John Henrik Clarke was born in Union Springs, Alabama on New Years Day, 1915. His family came from a long line of sharecroppers. They moved to Columbus, Georgia, when he was four years old. He drew a powerful image of the woman who taught him in the fifth grade in 1925, in Columbus, Ga., Eveline Taylor. Taylor put a halt to his rambunctious play with other children because she saw something in him. "It's no disgrace to be alone," she said, "It's no disgrace to be right when everybody else thinks you are wrong. There is nothing wrong with being a thinker.... Your playing days are over."
With that, the teacher helped set the course of life for the student; for those words would reverberate in him when he later taught the junior Bible class at a local Baptist church. Clarke noticed that although many bible stories "unfolded in Africa...I saw no African people in the printed and illustrated Sunday school lessons," he wrote in 1985. "I began to suspect at this early age that someone had distorted the image of my people. My long search for the true history of African people the world over began."
That search took him to libraries, museums, attics, archives and collections in Asia, the Caribbean, Europe, Latin America and Africa.
What he found was that the history of black people is worldwide; that "the first light of human consciousness and the world's first civilizations were in Africa"; that the so called Dark Ages were dark only for Europe and that some African nations at the time were larger than any in Europe; that as Africa sends its children to Europe to study because that is where the best universities are, early Greece once sent its children to Africa to study because that was where the best universities were; and that slavery, although devastating was neither the beginning nor the end of Black people's impact on the world.
Clarke gathered his findings into books on such figures as the early 20th century mass movement leader Marcus Garvey, into articles with titles like "Africa in the Conquest of Spain" and "Harlem as mecca and New Jerusalem," and many books including American Heritage's two volume "History of Africa."
And in little churches and big community centers, Clarke brought his findings to life in talks to black audiences hungry for a history so long lost, stolen or strayed.
"I love the brother" said Los Angeles resident Margaret Logan, a physical therapist who attended Clarke's book signing party. "He has all this knowledge to give that we need desperately.
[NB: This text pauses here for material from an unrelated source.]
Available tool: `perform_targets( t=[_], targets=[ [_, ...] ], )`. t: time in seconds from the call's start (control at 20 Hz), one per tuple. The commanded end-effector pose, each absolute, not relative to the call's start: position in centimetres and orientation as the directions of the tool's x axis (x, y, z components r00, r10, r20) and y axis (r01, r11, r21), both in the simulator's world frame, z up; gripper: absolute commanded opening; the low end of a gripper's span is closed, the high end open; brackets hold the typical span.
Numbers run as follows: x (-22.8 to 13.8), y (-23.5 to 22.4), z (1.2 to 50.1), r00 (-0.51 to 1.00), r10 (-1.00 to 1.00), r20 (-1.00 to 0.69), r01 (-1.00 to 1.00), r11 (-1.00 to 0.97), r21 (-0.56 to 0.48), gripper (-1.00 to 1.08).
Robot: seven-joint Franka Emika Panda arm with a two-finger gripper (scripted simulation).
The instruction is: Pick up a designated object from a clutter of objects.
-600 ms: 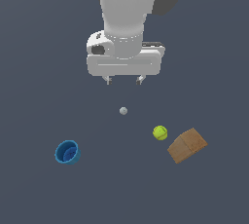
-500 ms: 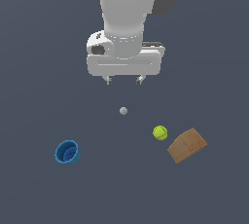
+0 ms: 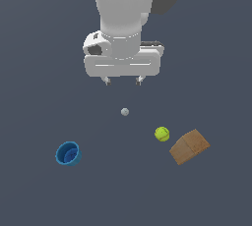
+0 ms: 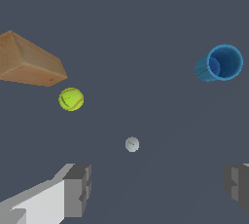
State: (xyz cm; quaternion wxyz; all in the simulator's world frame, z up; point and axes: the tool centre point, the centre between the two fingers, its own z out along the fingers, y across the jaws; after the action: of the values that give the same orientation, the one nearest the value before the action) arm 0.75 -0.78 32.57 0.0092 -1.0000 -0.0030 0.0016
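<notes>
The gripper (image 3: 123,80) hangs high above the counter (image 3: 39,72) with its fingers (image 4: 78,189) spread wide and nothing between them. The brown box (image 3: 189,147) lies on the counter toward the exterior view's right, well apart from the gripper and not under it. The yellow-green ball (image 3: 162,133) sits just beside the box; whether they touch I cannot tell.

In my judgement the main risk is this ball. If the arm comes down a little off, one finger may hit the ball and send it rolling, or push the box aside. The box also lies turned at an angle, so fingers not lined up with its flat faces could close on a corner and let it slip or twist out.

A small grey sphere (image 3: 125,112) sits below the gripper, and the blue cup (image 3: 68,153) lies far away on the other side.

I can read no writing, label or brand on anything; the box faces look plain.
</notes>
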Motion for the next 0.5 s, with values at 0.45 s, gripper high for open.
perform_targets(
  t=[0.45],
  targets=[
    [1.62, 0.06, 32.25, 0.999, -0.042, -0.005, -0.042, -0.999, -0.02, 1.0]
  ],
)
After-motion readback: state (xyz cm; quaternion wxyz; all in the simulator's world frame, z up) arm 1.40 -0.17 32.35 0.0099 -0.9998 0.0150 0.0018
He makes you think about the greatness of African people."
While he was teaching at Hunter College in New York and at Cornell University in the 1980's, Clarke's lesson plans became well known for their thoroughness. They are so filled with references and details that the Schomburg Library in Harlem asked for copies. Clarke plans to provide them, he said, "so that 50 years from now, when people have a hard time locating my grave, they won't have a hard time locating my lessons."
In 1985, the year of his retirement, the newest branch of the Cornell University Library- a 60 seat, 9,000 volume facility- was named the "John Henrik Clarke Africana Library."
"History is not everything" Clarke once wrote, "but it is the starting point. History is a clock that people use to tell their time of day. It is a compass they use to find themselves on the map of human geography. It tells them where they are, but more importantly, what they must be."